Unfortunately, I've had a few of those occur spontaneously! Luckily, not while flying!
 
For the Garmin Pilot App.
I reported 2 bugs, within a day they responded and acknowledged them, one they were aware of, the other they were not. Promised the one they were aware of was already fixed and in the pipeline awaiting Apple's blessing before being released (TRUE). And promised to have the other one fixed in the release after that (TRUE).

The fact that they acknowledged they were bugs within 24 hours, committed to a time frame and met it. Is respectable to me. Most of the time genuine bug reports, get put in a phone/email loop of "have you tried rebooting?" questions.

I've had the same experience with numerous other iPad software vendors. Same issues with releases already done and working their way through Apple's approval process.

Good to hear Garmin plans to keep up to the customer service standards, set long before they arrived on-scene. ;)

I sent an e-mail once about a problem to Coradyne Systems, makers of LogTen Pro around 2AM thinking they'd get back to me the next day. Or days later. I had no only a reply in my inbox in five minutes, but an offer to have them manually fix my database and e-mail it back to me.

Similar (but not quite THAT fast) from Foreflight.

Good on Garmin. Keep it up. It's expected in this niche.
 
I believe there is also a "reset" that involves holding the home and sleep buttons until it actually resets (the Apple logo appears). This may be what Nate is referring to above, but I don't know that I've ever had to use it.

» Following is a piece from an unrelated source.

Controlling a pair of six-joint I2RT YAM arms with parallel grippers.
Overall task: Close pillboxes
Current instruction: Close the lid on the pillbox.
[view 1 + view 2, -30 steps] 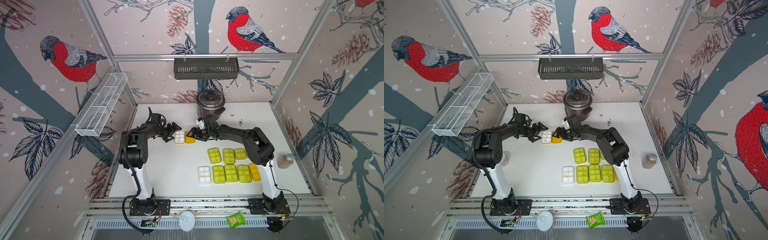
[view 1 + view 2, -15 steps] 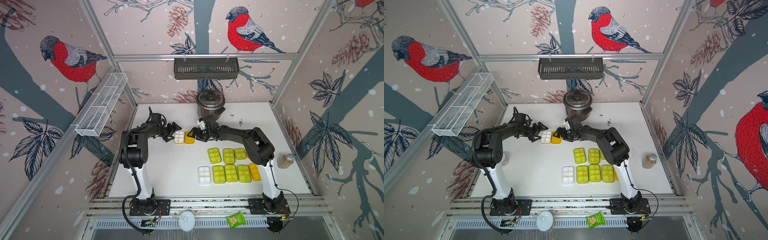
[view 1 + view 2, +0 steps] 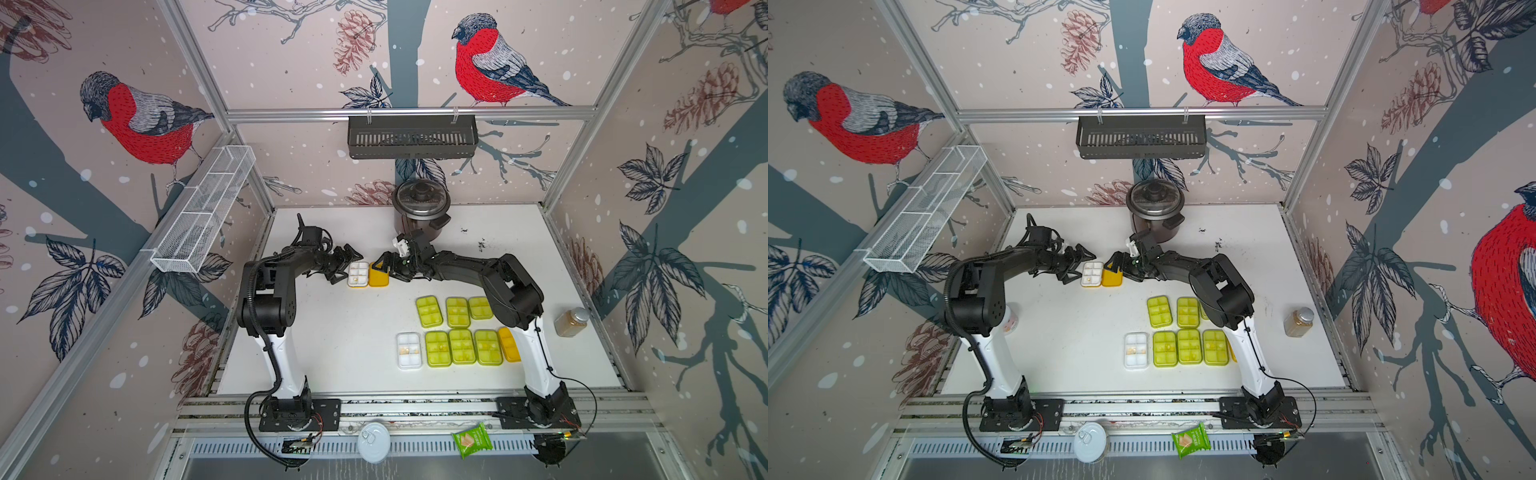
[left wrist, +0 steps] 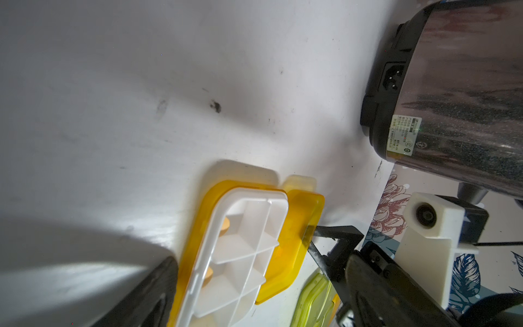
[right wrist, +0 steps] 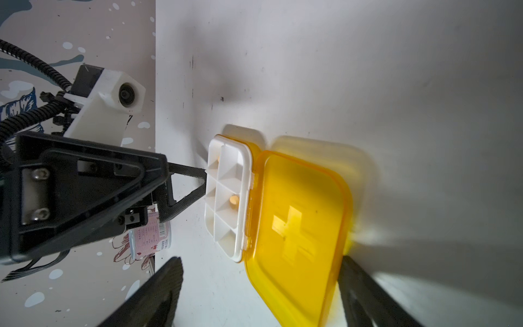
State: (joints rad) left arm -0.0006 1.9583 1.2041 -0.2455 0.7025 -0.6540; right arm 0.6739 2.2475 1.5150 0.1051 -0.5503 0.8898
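Arms (image 3: 291, 261) stretched low, L tool (image 3: 346, 268) spread at pillbox tray (image 3: 358, 274); R tool (image 3: 390, 268) spread astride yellow lid (image 3: 378, 277)

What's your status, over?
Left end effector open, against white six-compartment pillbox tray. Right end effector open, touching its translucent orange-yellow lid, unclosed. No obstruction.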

It's a full restart. Hold down Home key and Power button simultaneously. "slide to power off" will appear. Keep holding. iPad will turn all the way off in another few seconds, suddenly.

Wait a second or two after releasing buttons and press and hold power button. iPad will boot.

What I was talking about is that in later versions of iOS 5, even this will not completely kill all running Apps. They are in a suspended state when not on screen, and to truly stop them completely, you must...

Double-tap the Home button.

Press and HOLD one of the running App icons from the switching menu at the bottom until they all start wiggling and have red X"s in the top left corner. Tap the X. App shuts down. Tap all the X's and all Apps are now shut-down.

Some Apps are allowed to stay running in the background. (Example, Foreflight can hold the GPS turned on when minimized. Some Apps go into a deep hibernation state, but they're still in memory. Think like the old DOS widgets that did a "Terminate and stay resident, or TSR.".

If you really want the absolute best stability running any App, kill all the others. Make sure the double-tap switching menu is cleared of all Apps then launch your desired App.

I'm sure the whiz kids at Apple think they've got the background/foreground thing right. But I've seen badly written Apps that male things unstable when backgrounded.

Things that access the GPS data seem to be big culprits (little pointed arrow next to the rotation lock indication icon at the far top-right of the screen indicates that some App somewhere in the device is requesting GPS location data.

You can block all Apps or individual ones from using GPS data altogether by going into
Settings->Location Services, scrolling down, and disabling individual Apps or Location Services altogether.

The reboot used to clear all Apps from running a while back. Now it resets them only.
 
Unfortunately, I've had a few of those occur spontaneously! Luckily, not while flying!

I have as well. Not sure why but my machine is no where near as stable as others say. Mine crashes multiple times a week.
 
I can't even remember the last time something has crashed on my iPad -- but then again I don't have much on it and I only use it in the cockpit.
 
little pointed arrow next to the rotation lock indication icon at the far top-right of the screen indicates that some App somewhere in the device is requesting GPS location data.

Are you sure about that? Have a reference?

I think it just means that Location services are enabled, not that an app is accessing them. If I have all apps killed via the double-tap home, that icon is on. If I turn off Location Services in Settings, the arrow goes away. When I turn Location Services back on, the arrow comes back, even if no apps are running in the tray.

See: http://support.apple.com/kb/HT4995

Note: When Location Services is active, a purple or white arrow icon appears in the status bar.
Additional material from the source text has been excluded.